> [Exercise directions]: Extract each line of the material that follows exactly and omit its pictures.

> [Data below]:
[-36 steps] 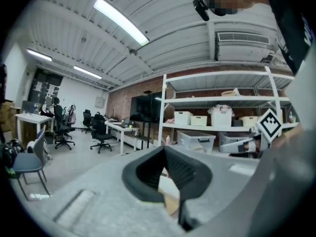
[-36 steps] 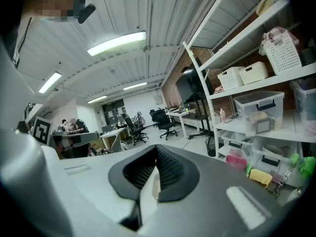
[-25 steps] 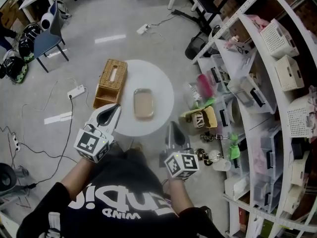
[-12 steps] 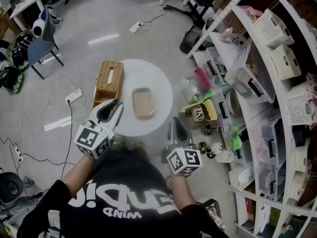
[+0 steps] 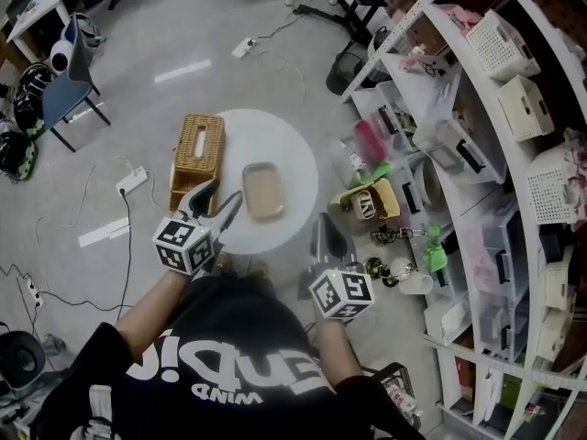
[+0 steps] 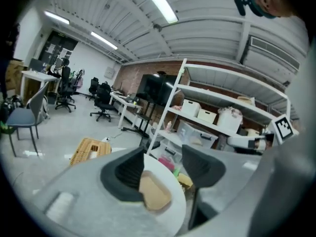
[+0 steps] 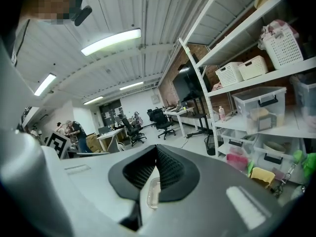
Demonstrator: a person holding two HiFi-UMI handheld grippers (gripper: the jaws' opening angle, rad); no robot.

> [Answer]:
[-36 steps] 
[-36 steps] 
[-25 steps] 
[-12 steps] 
[+0 steps] 
[+0 steps] 
[+0 steps] 
Demonstrator: a person holding two HiFi-UMI handheld grippers (gripper: the jaws' opening angle, rad); no robot.

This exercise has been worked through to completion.